Apricot Billows: Colorful Tidings of Happiness
“For me, the camera is a sketch book, an instrument of intuition and spontaneity.” - Henri Cartier-Bresson
Sure hope the new year is starting out well for you! I thought I'd offer you a hope I have for you and a small bit of wisdom for the ages in this first post of 2022.
I want you to be happy. More specifically, I want you to choose to be happy, regardless of your circumstances.
That's a daring thing to hope for in the modern age, what with everyone's feelings controlling so much of what they are. But your feelings, if not managed properly, can really keep you from being happy.
Let me tell you a quick story... When the town I live in didn't pickup the leaves from the curb in our neighborhood like they announced they would, I was concerned about the possibility of leaves clogging our storm drains and about how the leaves were simply blowing back into our yards after many of us had spent much energy and money on getting them to the curb in the first place. After waiting a couple weeks, and watching with mounting frustration as leaf piles were driven over, blown about, and washed to the drains in heavy rain, I placed two calls to the town asking about when the town was planning to do what they said they would. I knew the second call was unnecessary and wouldn't help make the leaves get picked up any faster but I couldn't help myself. I felt like my neighbors and I had done the right thing so the town should too. I foolishly tried to exert control over something I had absolutely zero influence on.
Much of our anxiety, the opposite of happiness in my book, is caused by spending too much mental energy on things we don't control or even have influence over. By focusing too much on things outside our influence, like who won an election or why the leaves aren't picked up yet or when will the Amazon package finally be delivered, we succumb to anxiety. We feel like we don't have control and thus we cannot be content, let alone happy.
But if we think about it for a bit, we'll realize that the only things we truly control are what we think, say, and do. Our thoughts, our words, and our actions. That's it.
Of course, we also have some influence over those in our sphere with whom we've built a relationship of trust, but still no control. We can't know for certain what someone else will do. We can only know what we will do. And that's important.

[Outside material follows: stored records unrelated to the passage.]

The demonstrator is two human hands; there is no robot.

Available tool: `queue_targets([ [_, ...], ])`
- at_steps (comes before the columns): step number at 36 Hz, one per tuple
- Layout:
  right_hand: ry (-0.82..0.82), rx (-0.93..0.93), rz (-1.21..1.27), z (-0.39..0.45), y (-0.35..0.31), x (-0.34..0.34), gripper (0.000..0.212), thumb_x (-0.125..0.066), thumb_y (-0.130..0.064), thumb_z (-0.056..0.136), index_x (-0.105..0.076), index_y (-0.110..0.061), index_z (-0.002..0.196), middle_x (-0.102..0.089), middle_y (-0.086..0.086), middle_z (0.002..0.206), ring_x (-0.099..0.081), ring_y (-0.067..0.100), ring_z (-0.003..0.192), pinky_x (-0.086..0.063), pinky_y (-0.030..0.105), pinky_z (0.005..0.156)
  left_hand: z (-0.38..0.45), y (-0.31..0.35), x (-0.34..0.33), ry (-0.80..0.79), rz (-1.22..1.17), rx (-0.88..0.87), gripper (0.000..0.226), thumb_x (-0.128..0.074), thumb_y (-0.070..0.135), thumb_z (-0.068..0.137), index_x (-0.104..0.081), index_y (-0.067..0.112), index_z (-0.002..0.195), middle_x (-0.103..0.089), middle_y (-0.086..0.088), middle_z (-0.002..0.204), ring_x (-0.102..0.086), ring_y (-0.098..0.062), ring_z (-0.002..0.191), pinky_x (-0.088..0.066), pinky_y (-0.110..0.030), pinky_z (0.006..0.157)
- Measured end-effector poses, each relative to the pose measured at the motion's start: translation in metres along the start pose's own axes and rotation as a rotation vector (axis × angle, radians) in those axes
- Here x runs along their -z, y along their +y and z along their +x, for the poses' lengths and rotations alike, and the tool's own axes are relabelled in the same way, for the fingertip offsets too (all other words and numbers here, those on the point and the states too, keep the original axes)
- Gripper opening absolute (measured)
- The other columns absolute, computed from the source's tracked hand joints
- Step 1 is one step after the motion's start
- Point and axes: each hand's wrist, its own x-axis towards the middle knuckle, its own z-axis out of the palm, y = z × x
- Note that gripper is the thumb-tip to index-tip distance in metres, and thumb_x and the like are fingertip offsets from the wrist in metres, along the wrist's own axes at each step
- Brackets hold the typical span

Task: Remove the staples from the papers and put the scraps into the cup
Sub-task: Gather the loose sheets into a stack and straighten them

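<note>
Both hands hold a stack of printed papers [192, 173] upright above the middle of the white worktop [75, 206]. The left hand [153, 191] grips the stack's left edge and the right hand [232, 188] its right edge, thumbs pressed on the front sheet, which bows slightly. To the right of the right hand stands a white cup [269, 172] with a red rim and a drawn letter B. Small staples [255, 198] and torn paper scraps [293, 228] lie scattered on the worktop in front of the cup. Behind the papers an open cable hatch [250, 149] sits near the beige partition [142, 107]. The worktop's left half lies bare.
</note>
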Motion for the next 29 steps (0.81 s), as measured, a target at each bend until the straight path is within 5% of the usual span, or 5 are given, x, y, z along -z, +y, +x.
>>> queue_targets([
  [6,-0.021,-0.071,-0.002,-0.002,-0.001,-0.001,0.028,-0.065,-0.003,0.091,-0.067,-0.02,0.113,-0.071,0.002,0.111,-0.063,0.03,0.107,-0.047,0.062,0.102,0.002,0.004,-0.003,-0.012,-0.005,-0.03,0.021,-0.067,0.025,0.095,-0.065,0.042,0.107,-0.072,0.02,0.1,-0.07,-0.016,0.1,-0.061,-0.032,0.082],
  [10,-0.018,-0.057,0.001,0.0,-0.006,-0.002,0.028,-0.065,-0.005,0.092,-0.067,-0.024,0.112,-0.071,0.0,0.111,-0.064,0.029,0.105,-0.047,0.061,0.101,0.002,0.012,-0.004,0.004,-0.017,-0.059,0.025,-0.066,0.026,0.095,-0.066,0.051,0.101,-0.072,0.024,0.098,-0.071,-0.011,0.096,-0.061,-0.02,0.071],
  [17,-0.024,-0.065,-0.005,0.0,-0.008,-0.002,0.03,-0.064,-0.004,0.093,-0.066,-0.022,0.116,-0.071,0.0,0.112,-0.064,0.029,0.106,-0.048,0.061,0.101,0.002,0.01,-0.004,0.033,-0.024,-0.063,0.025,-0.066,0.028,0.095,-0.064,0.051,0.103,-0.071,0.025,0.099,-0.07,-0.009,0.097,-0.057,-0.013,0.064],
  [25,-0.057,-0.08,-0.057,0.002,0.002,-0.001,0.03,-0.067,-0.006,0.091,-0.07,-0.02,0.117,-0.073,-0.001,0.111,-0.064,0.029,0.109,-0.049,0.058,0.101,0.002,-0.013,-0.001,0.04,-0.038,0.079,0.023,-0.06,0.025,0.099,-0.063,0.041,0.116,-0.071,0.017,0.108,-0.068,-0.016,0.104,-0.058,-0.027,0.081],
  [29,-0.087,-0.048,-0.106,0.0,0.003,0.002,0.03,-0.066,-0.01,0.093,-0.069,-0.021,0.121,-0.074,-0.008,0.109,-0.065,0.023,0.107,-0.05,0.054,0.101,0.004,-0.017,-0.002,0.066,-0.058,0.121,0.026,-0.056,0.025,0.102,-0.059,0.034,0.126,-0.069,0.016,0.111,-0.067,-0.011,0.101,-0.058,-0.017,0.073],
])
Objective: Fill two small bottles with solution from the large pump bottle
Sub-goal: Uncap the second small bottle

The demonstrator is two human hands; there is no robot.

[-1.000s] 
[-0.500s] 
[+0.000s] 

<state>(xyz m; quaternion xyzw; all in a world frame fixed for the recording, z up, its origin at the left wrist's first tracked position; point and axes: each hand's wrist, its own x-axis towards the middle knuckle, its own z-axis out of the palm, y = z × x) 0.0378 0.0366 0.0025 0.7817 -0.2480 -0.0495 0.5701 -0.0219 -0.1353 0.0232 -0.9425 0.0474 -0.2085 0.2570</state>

For if we surrender to the reality that most things, in fact almost all things, are way outside our ability to control or even influence, we can stop worrying about them. We can work hard, confident in the knowledge that we've done our best but solaced that if things don't work out, it wasn't something we had direct control over anyway. And any feelings of disappointment or frustration we naturally have can be dealt with maturely and in a way that doesn't sacrifice our basic happiness.
Accepting this reality allows us to live freely with a happy attitude. We should labor most on ourselves: what we think about, what we say, and how we act. Gaining mastery of self helps with our ability to have influence because we'll have the confidence that we've effectively led ourselves first, before trying to do so with others. And we should avoid spending much time at all on things we can't control. That way madness lies, as William Shakespeare's King Lear well understood.
So still the leaves sit at the curb. I can't control when the town will get them but I can control how I rake them back from the storm drains and how I rake them back out of my yard to the curb after a windy day. The leaves still sit at the curb but I get some exercise in the fresh air. I chose a better response than frustration. A shift in perception, how we look at a situation, can be a wonderful thing.
Choose to be happy! You can make that choice because that's something you alone control.
Enjoy my post from January 1, 2022...
Orange you glad I shared this photograph? Did you know this passionate hue is associated with joy and enthusiasm, creativity and success, encouragement and change, and happiness and balance? Happy New Year, my friends! I really hope 2022 has orange things in store for all of us.
Clicking on the image will open it in full screen
‘Apricot Billows,’ a deciduous diva in the chilly embrace of an unusually cold late afternoon during fall in Deep Gap, North Carolina, in Watauga County.